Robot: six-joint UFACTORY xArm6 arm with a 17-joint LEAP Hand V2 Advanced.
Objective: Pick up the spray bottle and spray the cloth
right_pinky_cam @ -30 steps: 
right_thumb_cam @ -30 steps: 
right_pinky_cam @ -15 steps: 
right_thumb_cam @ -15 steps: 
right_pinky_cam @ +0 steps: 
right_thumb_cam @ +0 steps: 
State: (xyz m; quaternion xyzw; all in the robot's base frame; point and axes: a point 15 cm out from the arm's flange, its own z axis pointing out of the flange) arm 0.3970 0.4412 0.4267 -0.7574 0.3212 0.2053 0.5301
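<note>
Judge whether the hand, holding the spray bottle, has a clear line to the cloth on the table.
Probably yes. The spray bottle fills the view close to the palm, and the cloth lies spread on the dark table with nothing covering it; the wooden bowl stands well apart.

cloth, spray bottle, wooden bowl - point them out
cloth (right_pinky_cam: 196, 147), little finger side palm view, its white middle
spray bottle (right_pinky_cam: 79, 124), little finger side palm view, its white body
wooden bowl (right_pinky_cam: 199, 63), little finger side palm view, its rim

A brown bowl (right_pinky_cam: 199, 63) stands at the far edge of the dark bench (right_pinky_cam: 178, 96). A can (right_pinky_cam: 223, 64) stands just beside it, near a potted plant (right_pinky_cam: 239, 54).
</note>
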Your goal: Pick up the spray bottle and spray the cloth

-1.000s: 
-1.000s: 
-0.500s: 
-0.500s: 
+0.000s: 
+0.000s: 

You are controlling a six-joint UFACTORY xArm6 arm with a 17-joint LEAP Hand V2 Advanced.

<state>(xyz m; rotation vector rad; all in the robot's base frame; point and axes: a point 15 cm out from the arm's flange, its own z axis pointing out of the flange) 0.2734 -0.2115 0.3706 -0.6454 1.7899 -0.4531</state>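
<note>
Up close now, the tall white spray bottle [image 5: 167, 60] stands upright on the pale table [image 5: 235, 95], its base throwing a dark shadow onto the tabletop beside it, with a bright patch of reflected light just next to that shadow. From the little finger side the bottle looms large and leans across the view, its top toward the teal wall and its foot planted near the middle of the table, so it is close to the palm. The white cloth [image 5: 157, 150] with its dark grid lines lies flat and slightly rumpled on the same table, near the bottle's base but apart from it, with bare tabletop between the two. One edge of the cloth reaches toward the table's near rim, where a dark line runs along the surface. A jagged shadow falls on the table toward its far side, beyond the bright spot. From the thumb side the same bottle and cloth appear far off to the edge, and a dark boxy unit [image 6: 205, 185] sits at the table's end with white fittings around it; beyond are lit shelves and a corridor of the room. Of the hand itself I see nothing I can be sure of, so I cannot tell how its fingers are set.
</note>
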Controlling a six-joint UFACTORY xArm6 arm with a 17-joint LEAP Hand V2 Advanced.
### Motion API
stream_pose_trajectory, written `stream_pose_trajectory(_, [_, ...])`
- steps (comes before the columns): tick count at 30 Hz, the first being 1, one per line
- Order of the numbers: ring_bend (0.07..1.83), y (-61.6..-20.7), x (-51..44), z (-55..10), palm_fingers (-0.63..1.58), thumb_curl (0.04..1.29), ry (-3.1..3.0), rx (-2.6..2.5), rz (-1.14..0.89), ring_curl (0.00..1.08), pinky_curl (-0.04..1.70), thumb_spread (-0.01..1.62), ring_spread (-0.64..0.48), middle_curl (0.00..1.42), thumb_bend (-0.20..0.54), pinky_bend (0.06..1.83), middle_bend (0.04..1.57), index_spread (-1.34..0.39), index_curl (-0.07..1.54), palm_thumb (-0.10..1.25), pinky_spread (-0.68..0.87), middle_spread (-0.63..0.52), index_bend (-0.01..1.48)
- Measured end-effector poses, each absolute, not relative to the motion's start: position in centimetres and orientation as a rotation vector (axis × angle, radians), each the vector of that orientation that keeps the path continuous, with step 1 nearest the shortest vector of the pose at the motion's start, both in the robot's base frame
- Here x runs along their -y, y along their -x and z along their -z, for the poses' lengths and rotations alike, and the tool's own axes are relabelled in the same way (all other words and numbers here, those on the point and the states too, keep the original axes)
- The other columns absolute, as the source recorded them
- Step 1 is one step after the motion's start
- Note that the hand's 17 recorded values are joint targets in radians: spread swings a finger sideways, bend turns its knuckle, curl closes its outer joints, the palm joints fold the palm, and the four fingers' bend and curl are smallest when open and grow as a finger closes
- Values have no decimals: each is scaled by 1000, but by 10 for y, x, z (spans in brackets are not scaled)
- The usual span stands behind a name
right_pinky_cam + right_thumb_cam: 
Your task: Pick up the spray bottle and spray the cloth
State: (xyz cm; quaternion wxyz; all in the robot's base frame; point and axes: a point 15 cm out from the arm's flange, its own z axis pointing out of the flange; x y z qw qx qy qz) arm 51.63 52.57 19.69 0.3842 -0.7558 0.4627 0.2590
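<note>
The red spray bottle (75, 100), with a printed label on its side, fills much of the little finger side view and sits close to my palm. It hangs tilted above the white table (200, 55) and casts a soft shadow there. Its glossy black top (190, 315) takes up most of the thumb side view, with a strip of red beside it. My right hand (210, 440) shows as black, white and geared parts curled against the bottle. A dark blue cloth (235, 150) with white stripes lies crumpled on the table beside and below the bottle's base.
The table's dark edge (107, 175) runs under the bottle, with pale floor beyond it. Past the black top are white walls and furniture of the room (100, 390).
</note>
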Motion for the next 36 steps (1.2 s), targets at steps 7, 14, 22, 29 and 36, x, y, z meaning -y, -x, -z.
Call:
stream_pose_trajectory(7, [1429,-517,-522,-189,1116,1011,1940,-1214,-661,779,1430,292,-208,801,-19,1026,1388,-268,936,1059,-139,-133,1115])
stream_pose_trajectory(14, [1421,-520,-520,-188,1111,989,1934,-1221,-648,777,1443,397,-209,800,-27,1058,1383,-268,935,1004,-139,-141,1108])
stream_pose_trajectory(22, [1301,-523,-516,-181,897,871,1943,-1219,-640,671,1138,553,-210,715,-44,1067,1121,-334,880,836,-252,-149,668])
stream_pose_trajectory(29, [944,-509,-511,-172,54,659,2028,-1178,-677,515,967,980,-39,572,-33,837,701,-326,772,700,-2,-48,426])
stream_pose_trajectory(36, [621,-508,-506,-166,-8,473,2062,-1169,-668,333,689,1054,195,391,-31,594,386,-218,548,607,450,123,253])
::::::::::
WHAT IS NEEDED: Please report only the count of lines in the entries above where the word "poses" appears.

YOUR SOLUTION: 2